What would you say if I simply pretended this blog were a journal of my life? Then what would I have to say? I suspect I would give you the highlights of the holidays and other random sentiments of variant interest (I’m not really into those fixed-rated sentiments).
I had many friends over for Christmas. My best friend from high school, who still lives in our hometown of Portland, dragged her son to the car in one of her usual spontaneous fits and gleefully cackled at him, “We’re going on a road trip to New Mexico!” Twenty-two hours later, they arrived at our house. To be honest, it was too dark to tell whose house they arrived at, and so it went that my dear, old friend knocked on my parents’ house sometime in the morning to relieve herself of desperate bladder straits. It’s a good thing ours are the only two houses out here (parents’ house and my house, I mean–friend’s house didn’t fly al estilo de Dorotea por dentro del encanto).
In addition to dear old friend (hey, who you calling old?), some friends from Santa Fe and a friend from Albuquerque jumped in their vehicles for much shorter road trips. All told, we had five human guests and two doggie guests. Putting up so many people used to be the sort of nightmare that turned me into a puddle of goo. However, now that I live in a larger house with beds for all, the stress level caused by people has reduced considerably, and I’m able to enjoy my friends, who all happen to be people (or dogs) I love from the bottom of my heart.
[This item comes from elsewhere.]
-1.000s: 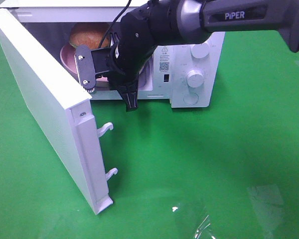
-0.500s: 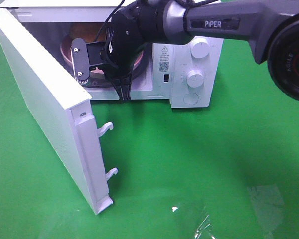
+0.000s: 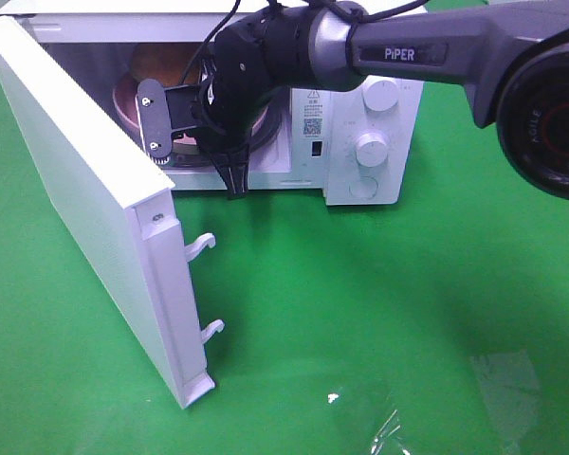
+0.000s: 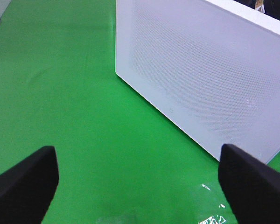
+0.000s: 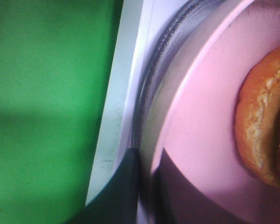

For New Year’s Eve, husband, children, and I took our own road trip to Albuquerque to make use of our Christmas gift certificates, and then to see The Hobbit. I admit I was sceptical of Jackson’s choice to turn a short book into a trilogy, but in true Jackson form, he made an excellent film. I LOVED the first instalment of The Hobbit. I loved that he wasted so much time with the dwarfs in Bilbo’s home. I loved the back stories. Yes, Jackson allowed plenty of goofy to creep in, including plenty of silly CG, but the goofy was all right, especially when considering how it was offset by the genius of the scene in which Bilbo meets Gollum.
On an another film note, my husband and I ended our Christmas vacation by watching Looper together. It was a very well-done time travel film. I highly recommend it. I don’t, however, tend to recommend time travel films for myself because they send me into mental tailspins every time. My brain is obsessive-compulsive and always has been; as an adult, I can occasionally shut off the OCD voice continuum, but I’m still not very competent at it. When I watch time travel films or read time travel books, the OCD voice runs in the time travel circuit and won’t shut up: he kills his future self so he can live the rest of his life doing as he pleases for thirty years, at which point, he’s sent back to the past so that his younger self can kill his older self so that his younger self can live in retirement for thirty years until his older self is sent back so that his younger self…I can’t stop the cycle!!
Now you know why I suffer from chronic insomnia. I worry over these things–not intentionally, of course, but the OCD voices are so loud I can’t shut them up. This is the reason I must find areas of intentional focus, and why housekeeping in and of itself is a very bad job for me. This is also why, in the book I’ll be publishing shortly, time travel is synonymous with alternate realities that may exist, instead of eternal loops of logical conundrums.
As a final for-your-information, I’ve decided to change the name of my book from the longstanding, working title of Franklin’s Ladder to the new title of Anna’s Ladder. Anna is the hero–not Franklin–and, aside from that, I chose her name because it was a palindrome. I know–how OCD of me. Now I can sit and stare at my as-yet created book cover and allow the A-N-N-A loop to run its circuit in my mind: A-N-N-A, backwards and forwards through time, upstairs and downstairs. I can’t stop! I can’t stop!